● Task goal: Look through the entries below and copy exactly the part that begins with the line containing "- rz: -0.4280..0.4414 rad" and ends with the line containing "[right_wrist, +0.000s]". Do not copy the pictures.

┌──

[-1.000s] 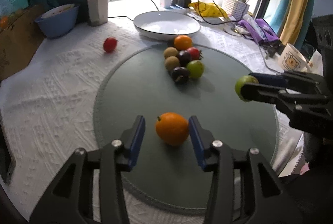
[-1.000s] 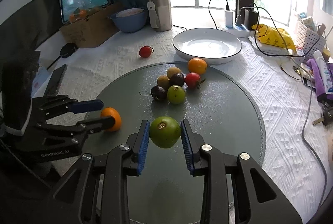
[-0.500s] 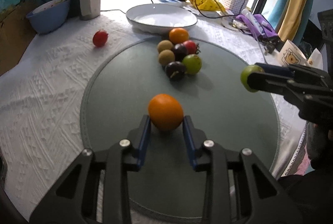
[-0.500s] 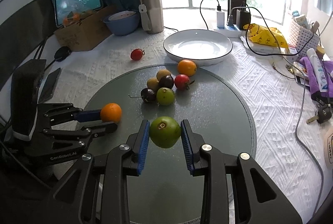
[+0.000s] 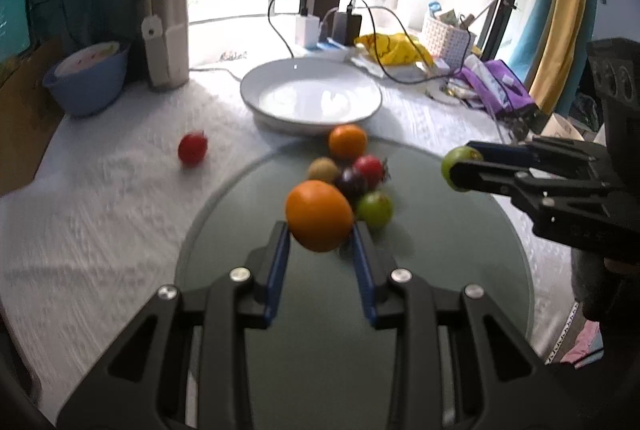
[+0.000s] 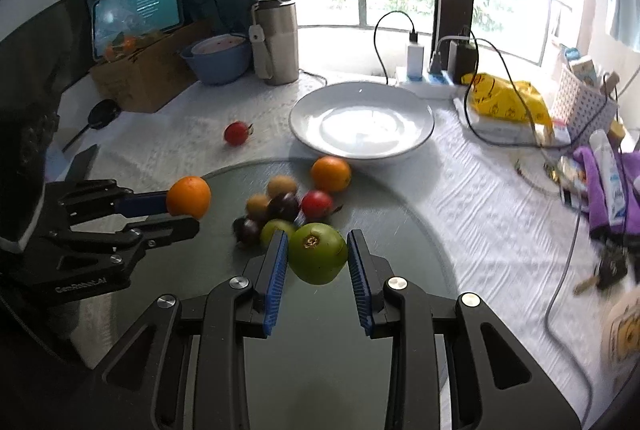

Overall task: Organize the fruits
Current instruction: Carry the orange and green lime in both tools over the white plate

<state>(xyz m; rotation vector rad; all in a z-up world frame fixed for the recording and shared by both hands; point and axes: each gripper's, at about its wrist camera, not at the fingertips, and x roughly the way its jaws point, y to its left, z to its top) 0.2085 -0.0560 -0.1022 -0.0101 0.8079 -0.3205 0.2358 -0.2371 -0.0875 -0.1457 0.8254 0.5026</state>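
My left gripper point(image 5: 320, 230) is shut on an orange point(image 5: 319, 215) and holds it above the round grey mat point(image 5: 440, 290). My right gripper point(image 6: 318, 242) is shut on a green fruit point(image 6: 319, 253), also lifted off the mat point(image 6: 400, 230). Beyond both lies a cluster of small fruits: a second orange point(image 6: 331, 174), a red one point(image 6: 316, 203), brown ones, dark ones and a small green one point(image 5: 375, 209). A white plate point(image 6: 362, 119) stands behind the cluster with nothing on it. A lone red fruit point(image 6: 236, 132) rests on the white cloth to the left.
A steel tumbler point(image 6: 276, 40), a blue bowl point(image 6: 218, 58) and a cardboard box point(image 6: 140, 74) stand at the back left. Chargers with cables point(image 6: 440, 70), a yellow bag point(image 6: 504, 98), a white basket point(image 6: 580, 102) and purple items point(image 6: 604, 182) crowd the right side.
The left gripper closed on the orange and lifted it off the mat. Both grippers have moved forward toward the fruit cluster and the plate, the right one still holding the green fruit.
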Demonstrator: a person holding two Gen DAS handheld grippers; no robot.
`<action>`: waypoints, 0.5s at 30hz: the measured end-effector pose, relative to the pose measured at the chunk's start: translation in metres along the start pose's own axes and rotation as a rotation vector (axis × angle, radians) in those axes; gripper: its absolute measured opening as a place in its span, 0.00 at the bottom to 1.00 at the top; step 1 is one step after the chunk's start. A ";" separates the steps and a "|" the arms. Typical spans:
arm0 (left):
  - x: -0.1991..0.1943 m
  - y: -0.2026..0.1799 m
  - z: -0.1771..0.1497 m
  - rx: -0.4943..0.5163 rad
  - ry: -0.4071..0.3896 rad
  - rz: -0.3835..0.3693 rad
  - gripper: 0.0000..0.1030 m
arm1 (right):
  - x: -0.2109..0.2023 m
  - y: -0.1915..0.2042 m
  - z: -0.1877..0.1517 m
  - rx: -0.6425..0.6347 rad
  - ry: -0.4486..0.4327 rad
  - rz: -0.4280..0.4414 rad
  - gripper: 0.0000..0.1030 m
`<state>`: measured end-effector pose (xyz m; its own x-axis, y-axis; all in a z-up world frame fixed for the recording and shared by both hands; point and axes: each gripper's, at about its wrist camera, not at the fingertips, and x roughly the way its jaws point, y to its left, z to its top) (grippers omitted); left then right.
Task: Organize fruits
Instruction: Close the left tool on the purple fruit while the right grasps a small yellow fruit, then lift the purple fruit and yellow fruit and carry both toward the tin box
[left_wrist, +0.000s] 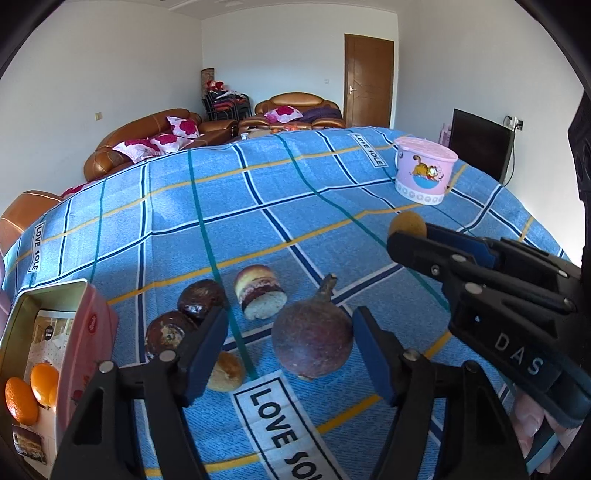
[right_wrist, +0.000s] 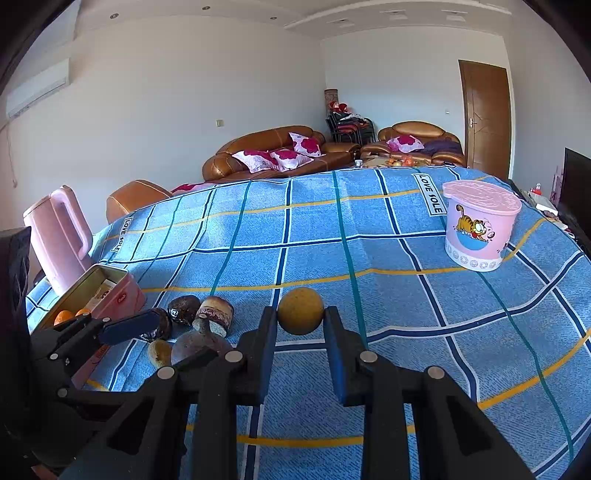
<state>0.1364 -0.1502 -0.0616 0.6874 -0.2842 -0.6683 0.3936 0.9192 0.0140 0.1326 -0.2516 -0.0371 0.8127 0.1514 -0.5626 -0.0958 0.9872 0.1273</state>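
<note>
A dark purple round fruit with a stem (left_wrist: 312, 341) lies on the blue checked cloth between the fingers of my left gripper (left_wrist: 288, 354), which is open around it. My right gripper (right_wrist: 301, 321) is shut on a yellow-brown round fruit (right_wrist: 300, 311) and holds it above the cloth; that fruit also shows in the left wrist view (left_wrist: 407, 223). A pink tin box (left_wrist: 74, 332) at the left holds two oranges (left_wrist: 31, 391). The left gripper (right_wrist: 129, 326) shows in the right wrist view beside the purple fruit (right_wrist: 195, 347).
Two dark chocolate cakes (left_wrist: 184, 314), a cream-filled cake piece (left_wrist: 258, 291) and a small bun (left_wrist: 227, 373) lie near the purple fruit. A pink lidded cartoon tub (right_wrist: 478, 225) stands at the far right. A pink jug (right_wrist: 61, 236) stands behind the tin box.
</note>
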 end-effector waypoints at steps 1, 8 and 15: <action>0.002 -0.003 0.000 0.011 0.009 -0.014 0.63 | -0.001 0.000 0.000 0.001 -0.006 -0.002 0.27; 0.006 0.000 0.001 -0.019 0.031 -0.085 0.48 | -0.005 0.000 0.000 -0.002 -0.028 0.011 0.27; 0.003 0.017 -0.001 -0.102 0.016 -0.071 0.48 | -0.010 0.001 -0.001 -0.011 -0.051 0.034 0.27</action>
<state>0.1444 -0.1355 -0.0640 0.6503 -0.3456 -0.6765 0.3759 0.9202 -0.1088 0.1234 -0.2517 -0.0318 0.8373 0.1823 -0.5154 -0.1298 0.9821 0.1364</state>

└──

● Output of the exercise:
  - rz: -0.4280..0.4414 rad
  - gripper: 0.0000..0.1030 m
`<state>`: measured end-effector pose (xyz m; its own x-axis, y-axis; all in a z-up world frame fixed for the recording and shared by both hands; point and axes: each gripper's, at about its wrist camera, not at the fingertips, and x roughly the way its jaws point, y to its left, z to its top) (grippers omitted); left then right.
Task: Organize fruits
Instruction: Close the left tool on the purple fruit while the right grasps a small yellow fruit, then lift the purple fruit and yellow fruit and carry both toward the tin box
[left_wrist, +0.000s] 
[right_wrist, +0.000s] 

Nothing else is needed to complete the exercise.